Severe flooding in Eastern Iowa in June of 2008 led to a temporary decrease in donations and caused staff and volunteers to take long detours when traveling to blood drives or moving product through a region where many roads and bridges were closed for weeks at a time. Also in 2008, the Blood Center completed a successful fund raising campaign for a new bloodmobile and dedicated this new resource in August of 2008.In July 2010, MVRBC merged operations with Central Illinois Community Blood Center, based in Springfield, Illinois.
In 2011, Community Blood Services of Illinois (CBSI) based in Champaign-Urbana, Illinois, merged with MVRBC. CBSI now forms the Eastern Division of MVRBC and continues to supply all voluntarily donated blood used by patients at the community hospitals in Champaign-Urbana, Charleston-Mattoon, Danville and Effingham, Illinois.
In addition to its Davenport headquarters, the Blood Center has regional distribution hubs in central Illinois (Springfield, Ill., operating as Central Illinois Community Blood Center), eastern Illinois (Urbana, Ill., operating as Community Blood Services of Illinois); southeastern Iowa (Ottumwa, IA) and the St. Louis region (Maryland Heights, MO and Maryville, IL).

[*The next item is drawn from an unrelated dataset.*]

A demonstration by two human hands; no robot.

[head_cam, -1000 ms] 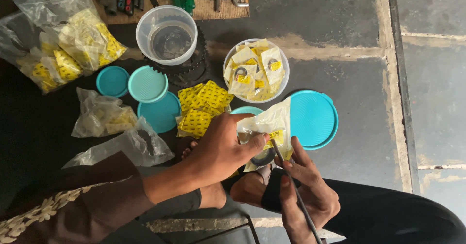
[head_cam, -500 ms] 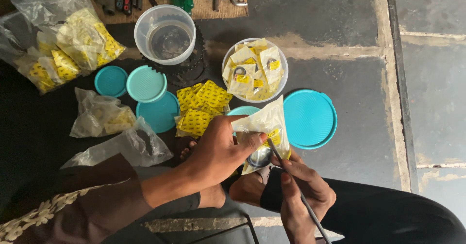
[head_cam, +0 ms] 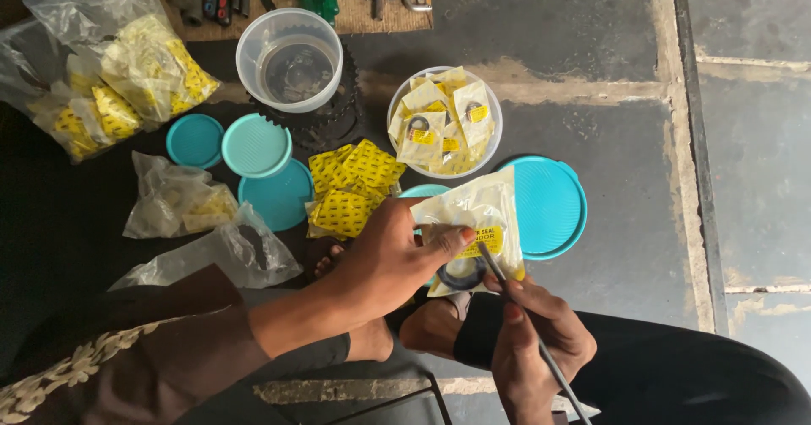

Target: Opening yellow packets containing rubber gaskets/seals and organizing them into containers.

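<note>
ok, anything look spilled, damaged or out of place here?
Nothing spilled or broken. Only untidy: yellow packets lie in a loose heap on the floor beside the teal lids, not in a tub. The left hand holds a clear packet; the right hand holds a thin pen-like tool to it.

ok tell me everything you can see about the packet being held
The packet is a flat, clear plastic pouch with a pale backing, a yellow label and a dark ring-shaped part showing at its lower end. It is held roughly upright over the dark floor, beside the big teal lid. The left hand pinches its left edge, thumb on the label. The right hand holds a thin metal tool whose tip touches the label.
</note>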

From these locations, MVRBC collects blood at 19 fixed site donor centers and at more than 4,000 mobile blood drives held each year. The population of the Blood Center’s service region exceeds 4-million residents and donors give more than 180,000 donations each year.MissionProvide world-class blood products and services to communities in need.
VisionBe the recognized leader in translating emerging blood-related services to enhance patients’ lives.
As MVRBC looks to the future, the Blood Center will move forward as it always has: remembering that patient care and hospital service is the basis for all we do, and working together with volunteer donors to provide a life-saving resource for communities in need.